Taking Care of Your Residual Limb El cuidado de su extremidad residual

Taking Care of Your Residual Limb

Soon after surgery, you'll be taught how to take care of your residual limb. This is the part of your leg that remains after amputation. Follow all directions from your healthcare team closely.

Before the Sutures or Staples Come Out
A cast may be used to keep your healing limb in the proper position and to control swelling after surgery.

During surgery, the wound will have been closed with sutures or staples. Your residual limb may be covered by a cast. Or, another type of pressure dressing may be used, such as soft gauze covered by a tight bandage. This dressing is used to absorb moisture, protect your healing wound, and control swelling. No matter which type of dressing is used, it is likely to be changed often. This lets your healthcare team check how your wound is healing. You (or a family member) may also be taught how to change the dressing. It will need to be kept dry while in the shower or bath. Once at home, contact your doctor if the cast or dressing feels loose. You'll have a follow-up visit with the surgeon about 3 weeks after you get home. Your sutures or staples will be removed then. 

Working with a Physical Therapist

While in the hospital, you'll work with a physical therapist (an expert in exercise and rehab). He or she will teach you how to move your limb safely. You'll learn how to transfer (move) between two surfaces, such as a bed and a chair. You'll also learn how to support your residual limb when you sit and lie down. This helps prevent shortening of muscles and tightening of joints. You will be given an exercise program to continue at home.
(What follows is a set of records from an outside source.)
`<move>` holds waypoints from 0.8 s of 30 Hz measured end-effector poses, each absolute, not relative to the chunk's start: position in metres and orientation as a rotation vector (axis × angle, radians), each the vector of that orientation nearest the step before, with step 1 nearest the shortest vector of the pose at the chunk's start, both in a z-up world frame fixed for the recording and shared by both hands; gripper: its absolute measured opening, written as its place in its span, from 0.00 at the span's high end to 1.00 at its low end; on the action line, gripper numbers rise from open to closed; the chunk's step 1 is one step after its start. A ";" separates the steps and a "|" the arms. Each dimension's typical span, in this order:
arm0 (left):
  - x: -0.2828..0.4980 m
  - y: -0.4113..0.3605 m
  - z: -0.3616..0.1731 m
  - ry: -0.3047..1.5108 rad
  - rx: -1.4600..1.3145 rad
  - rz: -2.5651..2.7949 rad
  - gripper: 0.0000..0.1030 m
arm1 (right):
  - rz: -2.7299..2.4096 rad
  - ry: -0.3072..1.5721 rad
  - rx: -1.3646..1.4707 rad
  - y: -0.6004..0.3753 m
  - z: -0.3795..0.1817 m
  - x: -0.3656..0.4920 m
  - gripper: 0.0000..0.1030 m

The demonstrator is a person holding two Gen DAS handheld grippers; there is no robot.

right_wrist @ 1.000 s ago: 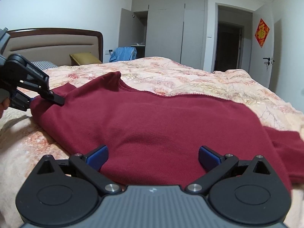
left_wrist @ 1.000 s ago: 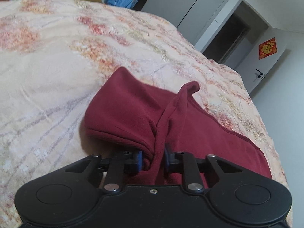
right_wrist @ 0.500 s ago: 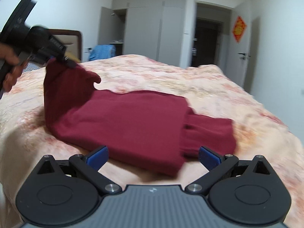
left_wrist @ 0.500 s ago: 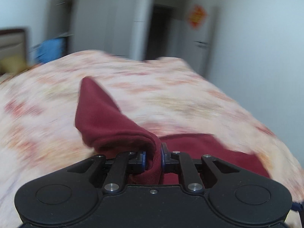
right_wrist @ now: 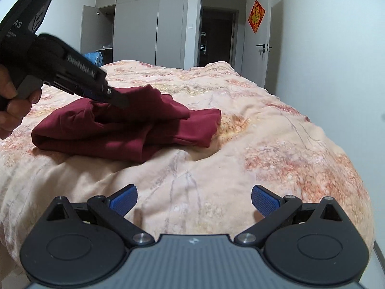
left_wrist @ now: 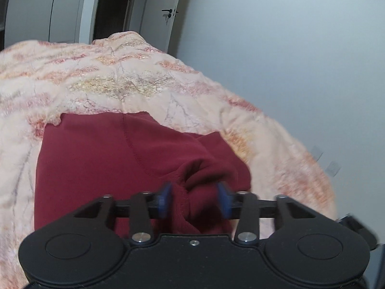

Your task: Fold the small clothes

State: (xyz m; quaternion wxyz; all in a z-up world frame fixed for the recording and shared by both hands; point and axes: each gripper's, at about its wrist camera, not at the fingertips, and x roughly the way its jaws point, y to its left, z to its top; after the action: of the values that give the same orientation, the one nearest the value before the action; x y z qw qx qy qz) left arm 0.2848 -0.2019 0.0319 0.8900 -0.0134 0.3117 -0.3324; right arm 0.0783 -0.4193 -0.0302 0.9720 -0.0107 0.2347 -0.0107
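A dark red garment (left_wrist: 108, 156) lies folded on the floral bedspread (left_wrist: 120, 82). My left gripper (left_wrist: 194, 201) hovers over its near right corner. The jaws are opening, and a bunched fold of the cloth still sits between the blue pads (left_wrist: 164, 200), which no longer pinch it. From the right wrist view, the garment (right_wrist: 134, 130) is a folded stack at the left, with the left gripper (right_wrist: 118, 100) tilted down onto its top and a hand (right_wrist: 12, 110) on the handle. My right gripper (right_wrist: 194, 198) is open over bare bedspread, nearer than the garment, with nothing between its fingers.
The bedspread (right_wrist: 264, 144) drops off at the right, towards a white wall (right_wrist: 324, 60). Behind the bed are grey wardrobes (right_wrist: 144, 29), a dark doorway (right_wrist: 216, 31) and a white door (right_wrist: 272, 45) with a red decoration beside it. Blue cloth (right_wrist: 93, 57) lies near the wardrobe.
My left gripper carried the pinched red cloth across and down onto the garment, rolled level, and its jaws spread apart. My right gripper drew back from the garment, staying open.
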 end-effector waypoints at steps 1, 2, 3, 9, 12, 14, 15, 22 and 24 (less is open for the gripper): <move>0.285 -0.201 0.035 0.638 -0.039 -0.693 0.41 | -0.017 0.471 -0.018 -0.419 -0.032 0.080 0.00; 0.284 -0.199 0.038 0.626 -0.048 -0.691 0.30 | -0.015 0.468 -0.016 -0.419 -0.032 0.081 0.00; 0.284 -0.199 0.041 0.615 -0.056 -0.684 0.21 | -0.015 0.466 -0.013 -0.418 -0.032 0.082 0.00; 0.281 -0.168 0.063 0.570 -0.090 -0.498 0.01 | 0.016 0.434 0.044 -0.414 -0.024 0.092 0.00; 0.285 -0.147 0.064 0.579 -0.101 -0.373 0.01 | 0.010 0.416 0.086 -0.415 -0.015 0.101 0.00; 0.288 -0.132 0.058 0.588 -0.112 -0.295 0.01 | -0.001 0.412 0.133 -0.417 -0.009 0.111 0.00; 0.290 -0.125 0.055 0.594 -0.121 -0.258 0.01 | 0.001 0.407 0.162 -0.418 -0.006 0.116 0.00; 0.309 -0.085 0.029 0.695 -0.207 -0.112 0.01 | 0.039 0.448 0.290 -0.421 0.013 0.162 0.00; 0.314 -0.080 0.023 0.718 -0.206 -0.108 0.01 | 0.011 0.503 0.252 -0.417 0.016 0.183 0.00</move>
State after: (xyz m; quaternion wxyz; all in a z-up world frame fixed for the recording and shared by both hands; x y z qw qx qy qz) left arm 0.3137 -0.0798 0.0226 0.9297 -0.1006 0.3503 -0.0527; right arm 0.1831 -0.4174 0.0156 0.9606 0.1245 0.2482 0.0054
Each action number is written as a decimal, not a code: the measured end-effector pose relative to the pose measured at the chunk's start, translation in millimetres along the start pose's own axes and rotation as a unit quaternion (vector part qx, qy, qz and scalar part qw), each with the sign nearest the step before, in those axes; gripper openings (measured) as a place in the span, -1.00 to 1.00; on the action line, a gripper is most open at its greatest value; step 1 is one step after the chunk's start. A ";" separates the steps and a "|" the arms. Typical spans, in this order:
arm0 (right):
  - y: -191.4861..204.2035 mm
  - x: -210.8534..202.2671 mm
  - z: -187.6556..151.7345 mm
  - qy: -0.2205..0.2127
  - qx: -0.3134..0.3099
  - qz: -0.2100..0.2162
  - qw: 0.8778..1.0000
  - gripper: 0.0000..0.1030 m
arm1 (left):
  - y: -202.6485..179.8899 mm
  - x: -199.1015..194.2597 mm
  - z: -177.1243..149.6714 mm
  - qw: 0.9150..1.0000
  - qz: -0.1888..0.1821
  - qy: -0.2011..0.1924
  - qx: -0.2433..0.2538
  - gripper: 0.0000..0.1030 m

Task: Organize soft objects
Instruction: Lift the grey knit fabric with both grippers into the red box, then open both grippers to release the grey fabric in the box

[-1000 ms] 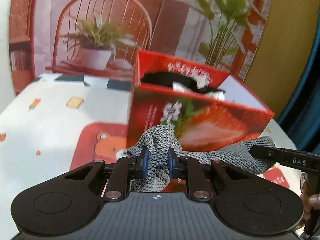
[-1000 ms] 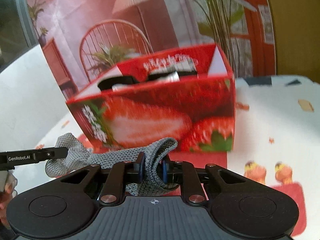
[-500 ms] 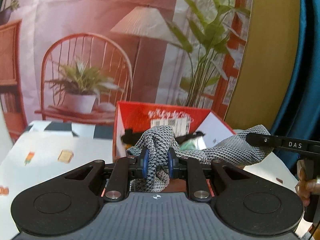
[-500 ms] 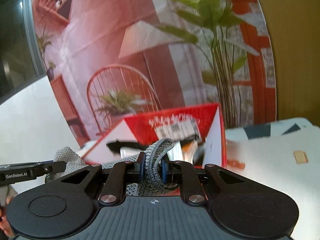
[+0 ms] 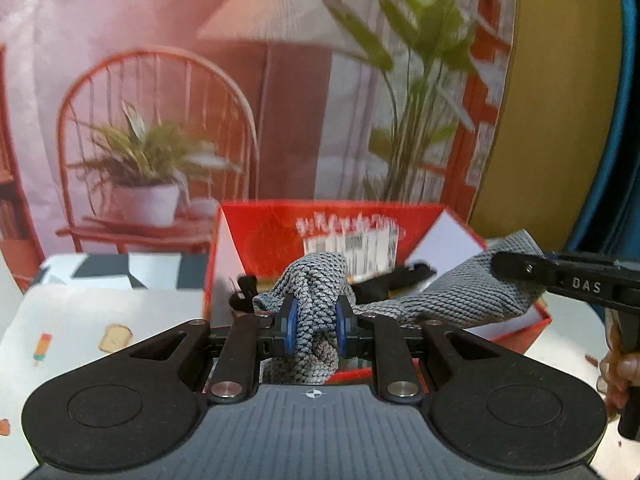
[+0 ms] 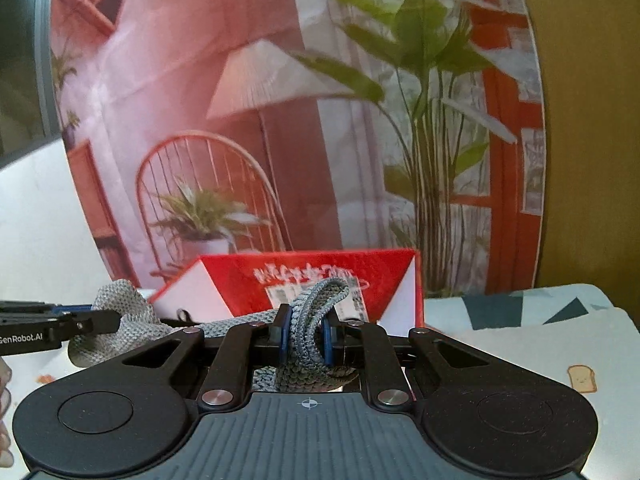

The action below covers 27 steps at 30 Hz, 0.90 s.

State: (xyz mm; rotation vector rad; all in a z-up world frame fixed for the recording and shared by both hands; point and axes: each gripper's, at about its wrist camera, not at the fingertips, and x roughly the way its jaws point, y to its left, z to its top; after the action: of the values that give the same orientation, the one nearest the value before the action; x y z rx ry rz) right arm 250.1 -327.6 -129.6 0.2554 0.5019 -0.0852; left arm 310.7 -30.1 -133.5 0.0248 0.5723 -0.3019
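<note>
A grey knitted cloth (image 5: 460, 300) is stretched between both grippers, above the open top of a red strawberry-print box (image 5: 272, 236). My left gripper (image 5: 316, 330) is shut on one bunched end of the cloth. My right gripper (image 6: 306, 340) is shut on the other end (image 6: 316, 320). The box also shows in the right wrist view (image 6: 240, 280). Dark and pale items lie inside the box (image 5: 376, 284), partly hidden by the cloth.
The box stands on a white tablecloth (image 5: 100, 320) with small toast and ice-lolly prints. A printed backdrop with a chair, potted plant and lamp (image 5: 160, 140) stands right behind the box. A yellow wall and blue curtain (image 5: 628, 120) are at the right.
Both grippers have lifted the cloth from low in front of the box to above its open top. The box's inside is now in view.
</note>
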 end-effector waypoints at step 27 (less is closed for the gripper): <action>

After the Sutures or Staples Come Out

Once the sutures or staples are removed, desensitization can begin. This involves gently massaging, tapping, and rubbing your residual limb. Do this a few times each day. Desensitization helps prepare your limb for a prosthesis. It can also help relieve phantom pain and decrease phantom sensation. Wash your residual limb with plain soap and water, and gently pat dry. Do this at least once a day. And don't pick at scabs that form over your scar. Scabs may be gently loosened with warm, wet washcloths. While in the hospital, you'll learn about scar massage. Scar massage won't begin until the sutures or staples are out and the wound has completely healed.

Using a Shrinker Sock

After your wound has healed, you'll begin wearing a shrinker sock every day. This is a tapered sock that applies pressure to the bottom of your residual limb. The shrinker sock controls swelling. It also helps shape your limb to prepare for a prosthesis. You'll be taught how to use and clean your shrinker sock at home.

Notes for Family and Friends

Your family member or friend will have a lot to think about. You may be called on to serve as a helper, caregiver, or source of support. Here are some ways you can help:

  • Learn about wound care, residual limb care, and shrinker sock care.

  • Offer to help with desensitization. Your family member may have trouble reaching the back of his or her residual limb.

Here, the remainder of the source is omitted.